Task to carry out. Beginning at the first line of the data, print each line exactly, stopping after the line that contains "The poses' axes".

Dataset extract.
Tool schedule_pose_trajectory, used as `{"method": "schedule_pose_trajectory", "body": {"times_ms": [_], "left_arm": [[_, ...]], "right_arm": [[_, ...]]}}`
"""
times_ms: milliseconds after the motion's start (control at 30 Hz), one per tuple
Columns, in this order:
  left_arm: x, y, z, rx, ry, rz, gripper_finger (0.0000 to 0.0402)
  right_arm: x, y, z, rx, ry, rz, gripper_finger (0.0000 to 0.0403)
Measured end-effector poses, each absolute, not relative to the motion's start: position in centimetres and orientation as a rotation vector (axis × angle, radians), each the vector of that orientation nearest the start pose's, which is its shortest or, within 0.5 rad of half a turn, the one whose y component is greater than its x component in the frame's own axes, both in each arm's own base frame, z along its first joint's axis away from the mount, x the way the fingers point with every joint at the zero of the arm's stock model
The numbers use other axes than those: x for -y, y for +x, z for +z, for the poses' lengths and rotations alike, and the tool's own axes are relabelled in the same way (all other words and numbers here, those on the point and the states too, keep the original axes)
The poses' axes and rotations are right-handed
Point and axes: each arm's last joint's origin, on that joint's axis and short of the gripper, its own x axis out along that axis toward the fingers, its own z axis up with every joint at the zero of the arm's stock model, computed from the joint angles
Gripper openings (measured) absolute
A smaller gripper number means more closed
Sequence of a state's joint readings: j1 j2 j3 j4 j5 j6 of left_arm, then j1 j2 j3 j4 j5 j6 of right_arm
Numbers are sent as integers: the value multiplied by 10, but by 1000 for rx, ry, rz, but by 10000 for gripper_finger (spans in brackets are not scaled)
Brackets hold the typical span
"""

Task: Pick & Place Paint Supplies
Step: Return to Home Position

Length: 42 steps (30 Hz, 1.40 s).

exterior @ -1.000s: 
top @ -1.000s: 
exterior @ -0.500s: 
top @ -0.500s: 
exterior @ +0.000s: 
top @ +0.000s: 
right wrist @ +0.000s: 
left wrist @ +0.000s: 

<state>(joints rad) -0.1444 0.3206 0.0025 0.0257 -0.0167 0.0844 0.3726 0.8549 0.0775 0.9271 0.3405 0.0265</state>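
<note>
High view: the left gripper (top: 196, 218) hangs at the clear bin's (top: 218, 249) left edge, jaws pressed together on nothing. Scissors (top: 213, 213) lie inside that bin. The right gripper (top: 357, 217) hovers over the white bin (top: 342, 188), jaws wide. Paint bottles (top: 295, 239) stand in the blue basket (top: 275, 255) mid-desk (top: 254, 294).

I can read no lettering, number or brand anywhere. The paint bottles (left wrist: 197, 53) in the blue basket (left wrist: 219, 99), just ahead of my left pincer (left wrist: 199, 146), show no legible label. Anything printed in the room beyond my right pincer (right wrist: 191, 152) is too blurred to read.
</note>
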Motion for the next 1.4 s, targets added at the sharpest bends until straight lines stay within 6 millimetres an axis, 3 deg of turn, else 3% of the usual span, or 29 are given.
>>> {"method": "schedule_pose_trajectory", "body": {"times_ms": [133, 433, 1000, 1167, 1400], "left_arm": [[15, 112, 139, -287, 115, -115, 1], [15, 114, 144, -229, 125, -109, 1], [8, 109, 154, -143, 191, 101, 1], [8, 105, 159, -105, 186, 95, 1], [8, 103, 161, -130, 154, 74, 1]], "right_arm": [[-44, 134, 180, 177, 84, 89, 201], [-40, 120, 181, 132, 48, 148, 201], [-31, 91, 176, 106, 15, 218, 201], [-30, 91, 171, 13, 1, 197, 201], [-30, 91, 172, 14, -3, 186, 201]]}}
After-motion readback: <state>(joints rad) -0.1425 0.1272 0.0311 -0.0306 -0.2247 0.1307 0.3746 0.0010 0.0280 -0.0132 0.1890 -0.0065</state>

Exercise answer.
Tool schedule_pose_trajectory, used as `{"method": "schedule_pose_trajectory", "body": {"times_ms": [_], "left_arm": [[_, ...]], "right_arm": [[_, ...]]}}`
"""
times_ms: milliseconds after the motion's start (control at 30 Hz), one per tuple
Columns, in this order:
  left_arm: x, y, z, rx, ry, rz, gripper_finger (0.0000 to 0.0402)
  right_arm: x, y, z, rx, ry, rz, gripper_finger (0.0000 to 0.0403)
Measured end-effector poses, each absolute, not relative to the motion's start: position in centimetres and orientation as a rotation vector (axis × angle, radians), each the vector of that orientation nearest the start pose's, which is its shortest or, within 0.5 rad of half a turn, the one whose y component is greater than its x component in the frame's own axes, both in each arm's own base frame, z along its first joint's axis away from the mount, x the way the fingers point with every joint at the zero of the arm's stock model
The numbers use other axes than those: x for -y, y for +x, z for +z, for the poses' lengths and rotations alike, and the tool's own axes are relabelled in the same way (all other words and numbers here, those on the point and the states too, keep the original axes)
The poses' axes and rotations are right-handed

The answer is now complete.